Spark on EGO Spark application parameters

In the spark-submit command for a Spark application, you can configure resource management and session scheduling using the Spark on EGO plug-in.

If you are submitting Spark applications from the spark-submit command line in client mode, ensure that you source the profile before submitting the application; otherwise, you cannot access the Spark driver UI.
  • If you are using BASH, run the following command:
    . $EGO_TOP/profile.platform
  • If you are using CSH, run the following command:
    source $EGO_TOP/cshrc.platform
Note: For Spark parameters whose values must be enclosed within a set of quotation marks, ensure that you use single quotation marks (') instead of double quotation marks (").

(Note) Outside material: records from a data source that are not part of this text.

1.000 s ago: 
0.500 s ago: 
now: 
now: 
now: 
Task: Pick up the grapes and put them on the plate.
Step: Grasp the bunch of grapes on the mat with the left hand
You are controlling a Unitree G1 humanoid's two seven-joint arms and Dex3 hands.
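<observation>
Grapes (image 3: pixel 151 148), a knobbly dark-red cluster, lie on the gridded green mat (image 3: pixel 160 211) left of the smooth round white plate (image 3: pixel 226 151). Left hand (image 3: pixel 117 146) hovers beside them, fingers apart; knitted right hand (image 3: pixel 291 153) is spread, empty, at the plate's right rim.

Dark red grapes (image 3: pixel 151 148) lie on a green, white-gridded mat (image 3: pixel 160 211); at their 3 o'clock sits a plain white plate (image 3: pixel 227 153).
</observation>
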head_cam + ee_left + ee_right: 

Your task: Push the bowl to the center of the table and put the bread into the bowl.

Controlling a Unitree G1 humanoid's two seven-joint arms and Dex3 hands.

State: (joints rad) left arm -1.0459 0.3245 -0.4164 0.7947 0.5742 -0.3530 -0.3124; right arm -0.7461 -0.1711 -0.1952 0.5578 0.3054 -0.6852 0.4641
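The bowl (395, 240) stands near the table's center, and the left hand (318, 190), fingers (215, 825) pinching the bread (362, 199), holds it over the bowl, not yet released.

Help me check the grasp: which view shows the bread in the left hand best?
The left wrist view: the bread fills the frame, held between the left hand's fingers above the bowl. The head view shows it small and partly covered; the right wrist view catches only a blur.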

For example, use '3', not "3".

Spark batch applications that are submitted from the spark-submit command, by default, run as the consumer execution user for the driver and executor. To run batch applications as the submission user, you need to select Enable impersonation to have Spark applications run as the submission user in the instance group configuration.

spark.ego.access.namenodes

In cluster mode, specifies the name node from which the program gets the delegation token.

Default: ""

spark.ego.credential

If authentication and authorization are enabled, the spark.ego.credential parameter provides a resource orchestrator token to the command when a job is submitted to the Spark REST server. The credential value is provided by the cluster management console.

spark.ego.dataconnectors

Specifies the data connector names to be used on the application. The value must contain several data connector names that are separated by commas (,). Each name must start with a letter, can have a maximum of 100 characters, and can contain uppercase and lowercase letters, numbers, and hyphens (-).

spark.ego.distribute.files

In cluster mode, specifies whether to distribute files through a shared file system. If set to true, resource files (JARs and scripts) are uploaded to the staging directory.

Default: false

spark.ego.driverEnv.[EnvironmentVariableName]

The environment variable name that is specified gets passed on to the driver when starting in cluster mode.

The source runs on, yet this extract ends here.